No, proprietorship and unregistered partnership firms cannot make ODI under automatic route but Proprietorship concerns, unregistered partnership firms, registered trusts, and societies engaged in manufacturing, education, or hospital sectors may make investments in a JV/WOS outside India with prior approval from the RBI.
Q.) What is the difference between a joint venture and a wholly owned subsidiary in the context of ODI?
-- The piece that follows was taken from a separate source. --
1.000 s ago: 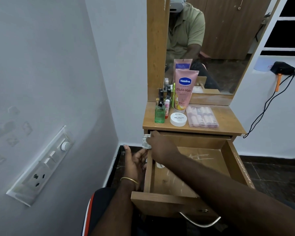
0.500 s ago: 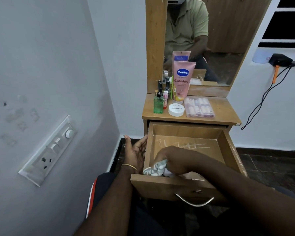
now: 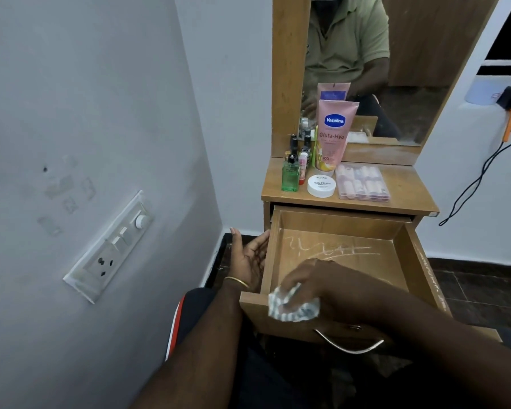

“Joint Venture (JV)” signifies a foreign body constituted, documented, or incorporated in compliance with the legislation and rules of the host nation wherein the Indian Party invests directly. Whereas “Wholly Owned Subsidiary (WOS)” represents a foreign entity created, registered, or incorporated following the laws and regulations of the host nation, with the Indian Party owning its full capital. So the main difference between the both is that in a Joint venture Indian party do not own 100% shares but in WOS Indian party owns 100% share.
Q.) What does Net Worth Include with context to Overseas Direct Investment (ODI)?
For companies, net worth consists of paid-up capital and free reserves and for partnership firms, it includes Partner’s capital.
Q.) What is the maximum permitted amount for making ODI under the automatic route?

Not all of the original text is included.